### Aim of the task
Pull out of the data below the stretch of lines bounded by the one containing "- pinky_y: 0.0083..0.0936" and the one containing "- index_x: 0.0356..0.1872", both bounds included, unchanged.

### Data extract
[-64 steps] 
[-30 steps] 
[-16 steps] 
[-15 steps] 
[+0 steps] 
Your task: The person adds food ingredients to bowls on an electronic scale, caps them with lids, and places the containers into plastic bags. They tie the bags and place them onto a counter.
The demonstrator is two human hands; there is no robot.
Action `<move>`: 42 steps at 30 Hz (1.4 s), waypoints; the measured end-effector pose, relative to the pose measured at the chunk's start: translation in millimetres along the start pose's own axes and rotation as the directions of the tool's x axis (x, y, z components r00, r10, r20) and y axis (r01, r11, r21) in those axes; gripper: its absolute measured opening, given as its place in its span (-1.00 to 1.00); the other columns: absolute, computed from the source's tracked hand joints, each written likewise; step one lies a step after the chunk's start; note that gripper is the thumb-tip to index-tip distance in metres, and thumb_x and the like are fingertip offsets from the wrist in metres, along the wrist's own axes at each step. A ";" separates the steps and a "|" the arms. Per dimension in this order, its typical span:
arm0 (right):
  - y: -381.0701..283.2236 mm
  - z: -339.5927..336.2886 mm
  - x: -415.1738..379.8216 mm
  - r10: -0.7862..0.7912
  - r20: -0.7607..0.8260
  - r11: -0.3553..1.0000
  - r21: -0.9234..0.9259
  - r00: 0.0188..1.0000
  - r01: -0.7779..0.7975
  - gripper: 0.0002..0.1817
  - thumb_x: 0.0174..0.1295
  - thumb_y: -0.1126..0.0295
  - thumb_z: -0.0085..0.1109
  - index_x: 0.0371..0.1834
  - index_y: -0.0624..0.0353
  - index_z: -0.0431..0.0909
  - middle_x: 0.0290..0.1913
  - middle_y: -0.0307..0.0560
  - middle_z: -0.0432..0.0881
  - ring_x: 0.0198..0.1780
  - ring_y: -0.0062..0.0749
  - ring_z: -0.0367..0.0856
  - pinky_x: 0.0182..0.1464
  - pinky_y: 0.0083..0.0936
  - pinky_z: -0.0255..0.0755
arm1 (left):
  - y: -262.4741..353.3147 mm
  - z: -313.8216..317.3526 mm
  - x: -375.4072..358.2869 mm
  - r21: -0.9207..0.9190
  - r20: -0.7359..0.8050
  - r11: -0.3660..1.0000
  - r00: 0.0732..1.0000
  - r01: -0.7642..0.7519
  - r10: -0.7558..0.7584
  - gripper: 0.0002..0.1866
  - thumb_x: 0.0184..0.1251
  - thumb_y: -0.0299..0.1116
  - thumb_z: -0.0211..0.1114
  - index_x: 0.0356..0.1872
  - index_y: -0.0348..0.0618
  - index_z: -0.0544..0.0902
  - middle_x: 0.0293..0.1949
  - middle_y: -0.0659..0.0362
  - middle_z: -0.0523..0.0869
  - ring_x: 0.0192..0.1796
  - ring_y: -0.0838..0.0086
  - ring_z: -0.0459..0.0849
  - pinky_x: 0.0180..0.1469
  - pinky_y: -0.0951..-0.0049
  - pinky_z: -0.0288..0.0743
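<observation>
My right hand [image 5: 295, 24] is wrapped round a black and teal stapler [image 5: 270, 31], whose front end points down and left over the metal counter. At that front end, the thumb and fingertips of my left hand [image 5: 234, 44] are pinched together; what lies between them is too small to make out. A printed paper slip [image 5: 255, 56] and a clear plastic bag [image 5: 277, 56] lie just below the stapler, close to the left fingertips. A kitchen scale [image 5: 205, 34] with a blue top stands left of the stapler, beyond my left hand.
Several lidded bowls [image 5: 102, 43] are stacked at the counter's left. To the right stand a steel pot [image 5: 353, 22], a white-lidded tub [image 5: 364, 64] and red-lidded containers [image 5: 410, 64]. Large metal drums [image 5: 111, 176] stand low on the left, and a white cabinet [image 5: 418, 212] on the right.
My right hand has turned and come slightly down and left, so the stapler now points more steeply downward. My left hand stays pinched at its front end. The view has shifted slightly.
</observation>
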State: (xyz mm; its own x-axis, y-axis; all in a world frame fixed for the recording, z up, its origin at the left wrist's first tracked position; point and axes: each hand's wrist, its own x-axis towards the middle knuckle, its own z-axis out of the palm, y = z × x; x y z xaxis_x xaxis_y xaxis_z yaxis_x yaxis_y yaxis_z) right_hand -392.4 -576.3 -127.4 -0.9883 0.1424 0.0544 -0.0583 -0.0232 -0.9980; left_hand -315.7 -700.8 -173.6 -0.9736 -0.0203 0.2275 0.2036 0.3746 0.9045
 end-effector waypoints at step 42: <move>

### Your response
  - pinky_y: 0.0083..0.0936
  - pinky_z: -0.0255..0.0755
arm1 (left):
  - y: -262.4741..353.3147 mm
  - z: -313.8216..317.3526 mm
  - x: -375.4072..358.2869 mm
  - r21: -0.9207..0.9190
  - r20: -0.7359..0.8050
  - r11: -0.3660..1.0000
  - r00: 0.0732..1.0000
  - r01: -0.7642..0.7519
  - r10: -0.7558..0.7584
  - gripper: 0.0002..0.1866
  - thumb_x: 0.0184..0.1251
  - thumb_y: -0.0299..0.1116
  - thumb_z: -0.0211..0.1114
  - index_x: 0.0356..0.1872

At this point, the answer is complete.